Kerr, a West Coast native and resident, signed a five-year, $25-million deal this week to coach Stephen Curry and the Golden State Warriors.
But for Kerr, the decision was much harder than you might think. Just how close was he to signing with the Knicks?
“Very, very close,” Kerr’s agent, Mike Tannenbaum, said on The Morning Show. “This was never anything about an anti-Knicks thing. First of all, his relationship with Phil (Jackson) is very special. They accomplished so much together. This was really much more about really loving the Golden State roster and having three kids on the West Coast. Steve and his wife are from the San Diego area, (and) he has a daughter that goes to school in the Bay Area.”
“But he really liked the plan that Phil had for the Knicks long-term,” Tannenbaum continued, “and who’s going to bet against Phil Jackson? All he’s ever known is success. I think they’re going to do great things there. But for Steve, he just felt like when you balance personal and professional variables, the better fit was in Golden State.”
There are some who say Kerr didn’t want to coach the Knicks because he didn’t want to be in Jackson’s shadow, that he wanted to stand up on his own two feet and forge his own path.
Tannenbaum said that couldn’t be further from the truth. After all, who better to have as a mentor than Jackson?
“We really saw (having Jackson) as a huge asset and a big positive,” Tannenbaum said. “With that said, he sat down with Bob Myers, the general manager of the Golden State Warriors, (and) Kirk Lacob, the assistant general manager, and really felt comfortable with them as well. (Kerr was) really impressed with the roster they’ve already built.
“He really saw both situations as positives. He couldn’t go wrong.”
There are other rumors that Knicks owner James Dolan was willing to sign Kerr for three or four years, but not five. Tannenbaum refuted that claim.
“This was a non-economic issue,” Dolan said. “He was comfortable with where the economics were. It was all about fit.”
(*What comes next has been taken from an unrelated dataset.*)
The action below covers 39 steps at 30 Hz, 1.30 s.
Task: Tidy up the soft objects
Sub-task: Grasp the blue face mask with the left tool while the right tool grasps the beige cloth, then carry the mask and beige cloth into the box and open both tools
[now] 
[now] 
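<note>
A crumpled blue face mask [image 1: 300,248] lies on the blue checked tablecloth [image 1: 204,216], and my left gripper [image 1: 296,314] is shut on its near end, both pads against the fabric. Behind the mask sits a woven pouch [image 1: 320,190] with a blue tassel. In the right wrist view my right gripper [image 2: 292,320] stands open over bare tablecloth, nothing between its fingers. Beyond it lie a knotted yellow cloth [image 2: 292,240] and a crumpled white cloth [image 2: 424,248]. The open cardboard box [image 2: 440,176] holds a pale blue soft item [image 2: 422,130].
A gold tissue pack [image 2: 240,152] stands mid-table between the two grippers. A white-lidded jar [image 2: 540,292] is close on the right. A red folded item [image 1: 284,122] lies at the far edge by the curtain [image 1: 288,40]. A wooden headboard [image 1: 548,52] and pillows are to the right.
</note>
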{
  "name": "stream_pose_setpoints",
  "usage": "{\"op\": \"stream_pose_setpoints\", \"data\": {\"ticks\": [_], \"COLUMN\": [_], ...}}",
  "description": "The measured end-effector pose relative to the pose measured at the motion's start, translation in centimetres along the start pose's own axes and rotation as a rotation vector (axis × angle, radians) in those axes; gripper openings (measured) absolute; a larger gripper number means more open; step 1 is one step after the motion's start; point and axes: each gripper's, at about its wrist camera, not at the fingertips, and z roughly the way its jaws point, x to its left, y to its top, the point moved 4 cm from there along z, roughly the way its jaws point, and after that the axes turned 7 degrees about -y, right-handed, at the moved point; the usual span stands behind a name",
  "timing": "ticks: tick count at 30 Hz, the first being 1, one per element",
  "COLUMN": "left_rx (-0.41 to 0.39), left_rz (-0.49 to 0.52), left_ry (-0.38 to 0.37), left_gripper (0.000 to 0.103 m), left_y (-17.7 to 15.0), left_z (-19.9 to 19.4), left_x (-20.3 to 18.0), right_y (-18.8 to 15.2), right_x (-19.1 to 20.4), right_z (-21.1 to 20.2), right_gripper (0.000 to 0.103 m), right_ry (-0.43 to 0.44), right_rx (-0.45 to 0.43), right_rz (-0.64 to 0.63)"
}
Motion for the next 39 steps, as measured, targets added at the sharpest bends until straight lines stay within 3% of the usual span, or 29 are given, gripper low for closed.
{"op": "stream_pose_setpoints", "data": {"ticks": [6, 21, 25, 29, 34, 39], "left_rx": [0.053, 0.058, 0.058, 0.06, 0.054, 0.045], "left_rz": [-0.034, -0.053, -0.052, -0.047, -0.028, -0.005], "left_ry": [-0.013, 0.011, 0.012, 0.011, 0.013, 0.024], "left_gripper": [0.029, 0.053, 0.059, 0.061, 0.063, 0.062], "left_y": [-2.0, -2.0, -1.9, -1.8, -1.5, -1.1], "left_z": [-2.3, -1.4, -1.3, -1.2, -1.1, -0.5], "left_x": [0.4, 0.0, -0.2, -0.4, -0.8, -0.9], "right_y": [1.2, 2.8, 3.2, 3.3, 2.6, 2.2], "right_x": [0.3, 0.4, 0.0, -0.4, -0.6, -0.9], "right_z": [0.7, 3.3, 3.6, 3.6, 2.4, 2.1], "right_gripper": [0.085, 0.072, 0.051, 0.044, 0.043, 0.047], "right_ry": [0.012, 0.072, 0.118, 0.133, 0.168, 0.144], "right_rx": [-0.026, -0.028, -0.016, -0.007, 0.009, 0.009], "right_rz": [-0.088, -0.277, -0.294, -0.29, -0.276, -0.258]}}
Tannenbaum, who previously served as general manager of the New York Jets, was also asked about Michael Sam – specifically the documentary series the Oprah Winfrey Network is making about him.
Cameras won’t be allowed in the locker room, but should the Rams by concerned about this? And is this really the right move for Sam, who will be fighting to make the roster?
“I think they’ll be proactive about it and keep it out of the locker room and out of the facility,” Tannenbaum said of the Rams. “If I was representing Michael Sam, I’d say, ‘Look, I appreciate what you’re trying to accomplish. From a social-conscious standpoint, there’s a lot you can do. But it all starts (with) making the team.’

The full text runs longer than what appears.